Brightest Minds 2016 – Biographies
Dr. Julie Carrier
Center for Advanced Research in Sleep Medicine (CARSM),
University of Montreal
Sleeping – it's not just for babies!
If you don't sleep like a baby anymore, you're not alone. As we age, our brains change, which affects how we sleep. "Sleep patterns change as we get older," explains Dr. Julie Carrier, a scientist with the Centre for Advanced Research in Sleep Medicine in Montreal. Many older adults go to bed and wake up earlier, take more naps and sleep less at night. They also tend to wake up more often and sleep more lightly. Read more
Dr. Janice Keefe
Nova Scotia Centre on Aging,
Mount Saint Vincent University
Seniors - Adding Life to Years (SALTY)
Late-life is a time when older adults and their caregivers (family and/or friends) are faced with health and social issues that can impact their well-being. Everyone wants to live well in their final years but this may be a challenge, particularly for people in nursing home settings.

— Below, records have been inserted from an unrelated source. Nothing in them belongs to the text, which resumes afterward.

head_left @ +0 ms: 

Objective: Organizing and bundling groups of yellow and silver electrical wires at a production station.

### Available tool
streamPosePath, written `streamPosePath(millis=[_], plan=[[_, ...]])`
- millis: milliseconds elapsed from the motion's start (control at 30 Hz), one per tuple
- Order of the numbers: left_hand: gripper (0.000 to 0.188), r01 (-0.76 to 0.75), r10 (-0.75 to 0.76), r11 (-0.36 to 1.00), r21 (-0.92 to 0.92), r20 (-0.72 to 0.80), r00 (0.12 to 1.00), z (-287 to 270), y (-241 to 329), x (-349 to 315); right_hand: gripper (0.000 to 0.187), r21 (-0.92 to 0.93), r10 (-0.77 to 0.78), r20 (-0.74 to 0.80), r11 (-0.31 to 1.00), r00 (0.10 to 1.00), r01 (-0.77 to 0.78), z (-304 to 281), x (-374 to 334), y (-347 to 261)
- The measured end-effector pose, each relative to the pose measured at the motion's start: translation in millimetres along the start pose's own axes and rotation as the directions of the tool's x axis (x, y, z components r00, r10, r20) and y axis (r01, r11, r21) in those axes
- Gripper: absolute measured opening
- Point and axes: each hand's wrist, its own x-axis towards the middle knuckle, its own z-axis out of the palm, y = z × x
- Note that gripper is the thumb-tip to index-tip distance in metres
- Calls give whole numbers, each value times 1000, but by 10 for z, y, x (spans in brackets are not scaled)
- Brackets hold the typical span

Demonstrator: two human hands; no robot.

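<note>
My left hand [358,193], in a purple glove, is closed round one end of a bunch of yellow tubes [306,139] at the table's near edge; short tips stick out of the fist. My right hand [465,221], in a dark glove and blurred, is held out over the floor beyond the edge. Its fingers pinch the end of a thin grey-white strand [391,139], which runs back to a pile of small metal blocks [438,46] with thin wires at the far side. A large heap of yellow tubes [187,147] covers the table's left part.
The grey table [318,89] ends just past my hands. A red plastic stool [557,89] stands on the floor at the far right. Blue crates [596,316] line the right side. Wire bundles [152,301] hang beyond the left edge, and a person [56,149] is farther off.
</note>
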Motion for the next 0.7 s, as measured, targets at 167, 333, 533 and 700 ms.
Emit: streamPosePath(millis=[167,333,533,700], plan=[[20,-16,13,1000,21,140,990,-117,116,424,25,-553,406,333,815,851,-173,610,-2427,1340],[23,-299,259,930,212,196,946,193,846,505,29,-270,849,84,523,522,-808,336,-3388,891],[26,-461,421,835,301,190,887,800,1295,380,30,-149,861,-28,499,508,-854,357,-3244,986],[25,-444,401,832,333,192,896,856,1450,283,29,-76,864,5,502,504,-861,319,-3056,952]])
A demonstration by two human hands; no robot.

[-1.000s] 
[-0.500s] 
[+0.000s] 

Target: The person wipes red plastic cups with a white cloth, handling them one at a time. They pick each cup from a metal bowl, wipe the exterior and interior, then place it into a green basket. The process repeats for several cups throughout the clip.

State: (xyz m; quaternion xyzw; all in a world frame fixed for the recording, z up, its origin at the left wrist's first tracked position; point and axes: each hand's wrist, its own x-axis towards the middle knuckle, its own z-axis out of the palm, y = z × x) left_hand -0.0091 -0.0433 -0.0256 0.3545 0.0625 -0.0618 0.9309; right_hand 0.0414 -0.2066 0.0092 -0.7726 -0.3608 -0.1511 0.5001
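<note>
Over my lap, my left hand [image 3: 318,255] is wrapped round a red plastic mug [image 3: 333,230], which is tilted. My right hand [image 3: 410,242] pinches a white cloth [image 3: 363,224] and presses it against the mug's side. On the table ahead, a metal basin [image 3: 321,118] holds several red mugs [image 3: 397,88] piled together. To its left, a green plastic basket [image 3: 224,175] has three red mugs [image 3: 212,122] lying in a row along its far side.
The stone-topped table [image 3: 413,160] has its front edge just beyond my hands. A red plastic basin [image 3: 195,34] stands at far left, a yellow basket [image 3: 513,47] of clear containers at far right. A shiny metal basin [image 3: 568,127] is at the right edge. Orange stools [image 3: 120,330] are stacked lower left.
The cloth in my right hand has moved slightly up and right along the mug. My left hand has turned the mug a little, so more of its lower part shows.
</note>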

Seniors - Adding Life To Years (SALTY) is a project developed by researchers, care providers, care administrators, policy makers, older adults and their families, from across Canada. SALTY aims to add quality to late-life for people living in nursing homes and for their caregivers, including family, friends, and volunteers who support their care. We will evaluate promising programs, practices and policies that are being used in nursing homes in four provinces (British Columbia, Alberta, Ontario, and Nova Scotia) and give special attention to issues of dementia, gender and under-represented voices. SALTY's research is organized into 4 interrelated streams: Monitor Care Practice, Map Promising Approaches to Care Relationships, Evaluate Innovative Practice, and Examine Policy Context. We directly engage decision makers, knowledge users, long-term care staff, residents, and their caregivers in developing our research, in order to keep our research findings relevant to policy and practice and to improving quality of late-life for nursing home residents and their caregivers.
Dr. Liang Li
Department of Chemistry,
University of Alberta
Detecting dementia early: Saliva may hold clues to diagnosing and treating Alzheimer's disease
When are lapses in memory just a normal part of aging, and when are they a sign of something more serious?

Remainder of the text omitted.